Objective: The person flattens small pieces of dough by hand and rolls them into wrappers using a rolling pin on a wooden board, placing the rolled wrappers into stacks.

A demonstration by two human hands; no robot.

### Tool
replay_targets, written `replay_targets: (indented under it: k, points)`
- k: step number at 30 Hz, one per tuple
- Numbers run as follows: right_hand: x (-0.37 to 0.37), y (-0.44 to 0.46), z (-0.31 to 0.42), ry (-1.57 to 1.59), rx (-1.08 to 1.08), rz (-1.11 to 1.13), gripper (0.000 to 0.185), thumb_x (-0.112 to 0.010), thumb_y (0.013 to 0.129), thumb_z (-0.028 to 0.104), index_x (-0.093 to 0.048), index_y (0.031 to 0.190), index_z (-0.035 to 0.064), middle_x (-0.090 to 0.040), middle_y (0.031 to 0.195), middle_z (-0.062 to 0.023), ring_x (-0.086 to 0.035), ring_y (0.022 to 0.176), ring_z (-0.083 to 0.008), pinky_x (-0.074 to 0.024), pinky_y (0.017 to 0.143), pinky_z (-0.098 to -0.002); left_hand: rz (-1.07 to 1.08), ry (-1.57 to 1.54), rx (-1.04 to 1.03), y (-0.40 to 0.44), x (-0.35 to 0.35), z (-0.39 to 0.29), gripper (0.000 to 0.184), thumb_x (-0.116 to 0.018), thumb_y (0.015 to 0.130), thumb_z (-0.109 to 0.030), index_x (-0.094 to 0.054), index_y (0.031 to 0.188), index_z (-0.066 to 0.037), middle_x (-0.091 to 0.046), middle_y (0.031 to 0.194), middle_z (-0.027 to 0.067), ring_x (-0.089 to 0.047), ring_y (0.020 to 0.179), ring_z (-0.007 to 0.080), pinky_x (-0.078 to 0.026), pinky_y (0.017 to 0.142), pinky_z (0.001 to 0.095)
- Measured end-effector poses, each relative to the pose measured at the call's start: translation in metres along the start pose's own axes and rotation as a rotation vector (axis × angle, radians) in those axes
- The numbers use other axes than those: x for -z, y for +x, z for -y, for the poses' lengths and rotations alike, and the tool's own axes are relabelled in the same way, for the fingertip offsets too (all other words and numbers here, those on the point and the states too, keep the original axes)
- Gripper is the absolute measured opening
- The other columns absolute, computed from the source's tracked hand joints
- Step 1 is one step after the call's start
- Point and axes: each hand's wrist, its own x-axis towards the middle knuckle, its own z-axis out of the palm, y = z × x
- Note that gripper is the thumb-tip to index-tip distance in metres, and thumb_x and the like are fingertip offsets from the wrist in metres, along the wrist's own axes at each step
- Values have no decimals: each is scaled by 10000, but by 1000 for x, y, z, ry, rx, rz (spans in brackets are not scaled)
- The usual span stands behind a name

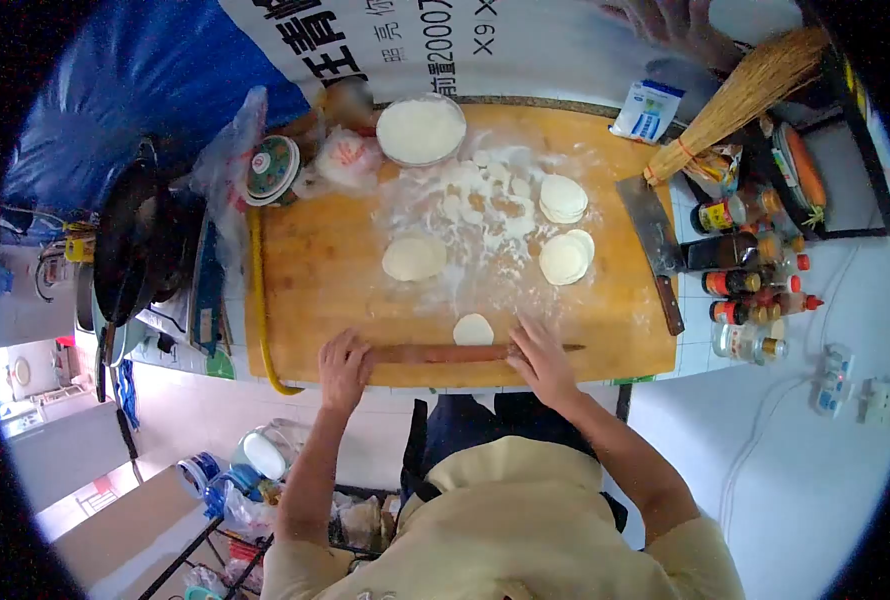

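Note:
A wooden rolling pin point(435, 354) lies level near the front edge of the floured wooden board point(315, 260). My left hand point(345, 368) is closed over its left end, and my right hand point(543, 362) grips it towards the right, where a tapered tip sticks out. Just beyond the pin, a small round dough wrapper point(473, 329) touches or nearly touches it. A larger flat dough round point(414, 257) rests farther back. Two stacks of wrappers, a rear stack point(563, 198) and a nearer stack point(566, 258), lie to the right. Small dough pieces point(500, 178) sit in scattered flour.
A bowl of flour point(421, 130) stands at the back. A cleaver point(653, 230) lies along the board's right edge, with sauce bottles point(730, 250) beyond it. A straw brush point(735, 100) leans behind. Left are a patterned round tin point(272, 168) and a dark wok point(130, 240).

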Motion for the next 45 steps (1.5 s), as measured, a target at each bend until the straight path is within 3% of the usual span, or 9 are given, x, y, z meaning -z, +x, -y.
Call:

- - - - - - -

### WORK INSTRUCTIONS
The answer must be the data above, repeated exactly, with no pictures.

### SOLVED PROBLEM
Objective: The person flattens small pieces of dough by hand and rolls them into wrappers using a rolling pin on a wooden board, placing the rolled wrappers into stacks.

A demonstration by two human hands; no robot.

### Tool
replay_targets, written `replay_targets: (indented under it: k, points)`
- k: step number at 30 Hz, one per tuple
- Numbers run as follows: right_hand: x (-0.37 to 0.37), y (-0.44 to 0.46), z (-0.31 to 0.42), ry (-1.57 to 1.59), rx (-1.08 to 1.08), rz (-1.11 to 1.13), gripper (0.000 to 0.185), thumb_x (-0.112 to 0.010), thumb_y (0.013 to 0.129), thumb_z (-0.028 to 0.104), index_x (-0.093 to 0.048), index_y (0.031 to 0.190), index_z (-0.035 to 0.064), middle_x (-0.090 to 0.040), middle_y (0.031 to 0.195), middle_z (-0.062 to 0.023), ring_x (-0.086 to 0.035), ring_y (0.022 to 0.176), ring_z (-0.083 to 0.008), pinky_x (-0.074 to 0.024), pinky_y (0.017 to 0.143), pinky_z (-0.098 to -0.002); left_hand: rz (-1.07 to 1.08), ry (-1.57 to 1.54), rx (-1.04 to 1.03), y (-0.40 to 0.44), x (-0.35 to 0.35), z (-0.39 to 0.29), gripper (0.000 to 0.184), thumb_x (-0.116 to 0.018), thumb_y (0.015 to 0.130), thumb_z (-0.109 to 0.030), index_x (-0.094 to 0.054), index_y (0.031 to 0.188), index_z (-0.066 to 0.037), middle_x (-0.091 to 0.046), middle_y (0.031 to 0.194), middle_z (-0.027 to 0.067), ring_x (-0.089 to 0.047), ring_y (0.020 to 0.179), ring_z (-0.007 to 0.080), pinky_x (-0.078 to 0.026), pinky_y (0.017 to 0.142), pinky_z (0.001 to 0.095)
- Measured end-effector poses, each relative to the pose measured at the call's start: translation in metres along the start pose's own axes and rotation as a rotation vector (axis × angle, radians) in those axes
- The numbers use other axes than those: x for -z, y for +x, z for -y, for the poses' lengths and rotations alike, and the tool's own axes are relabelled in the same way, for the fingertip offsets too (all other words and numbers here, those on the point and the states too, keep the original axes)
- Gripper is the absolute measured opening
- The other columns absolute, computed from the source's tracked hand joints
- Step 1 is one step after the call's start
- Point and axes: each hand's wrist, its own x-axis towards the middle knuckle, its own z-axis out of the palm, y = z × x
- Note that gripper is the thumb-tip to index-tip distance in metres, and thumb_x and the like are fingertip offsets from the wrist in metres, along the wrist's own axes at each step
- Values have no decimals: each is scaled by 10000, but by 1000 for x, y, z, ry, rx, rz (spans in brackets are not scaled)
- The usual span stands behind a name


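Note:
A wooden rolling pin point(435, 354) lies level near the front edge of the floured wooden board point(315, 260). My left hand point(345, 368) is closed over its left end, and my right hand point(543, 362) grips it towards the right, where a tapered tip sticks out. Just beyond the pin, a small round dough wrapper point(473, 329) touches or nearly touches it. A larger flat dough round point(414, 257) rests farther back. Two stacks of wrappers, a rear stack point(563, 198) and a nearer stack point(566, 258), lie to the right. Small dough pieces point(500, 178) sit in scattered flour.
A bowl of flour point(421, 130) stands at the back. A cleaver point(653, 230) lies along the board's right edge, with sauce bottles point(730, 250) beyond it. A straw brush point(735, 100) leans behind. Left are a patterned round tin point(272, 168) and a dark wok point(130, 240).
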
Motion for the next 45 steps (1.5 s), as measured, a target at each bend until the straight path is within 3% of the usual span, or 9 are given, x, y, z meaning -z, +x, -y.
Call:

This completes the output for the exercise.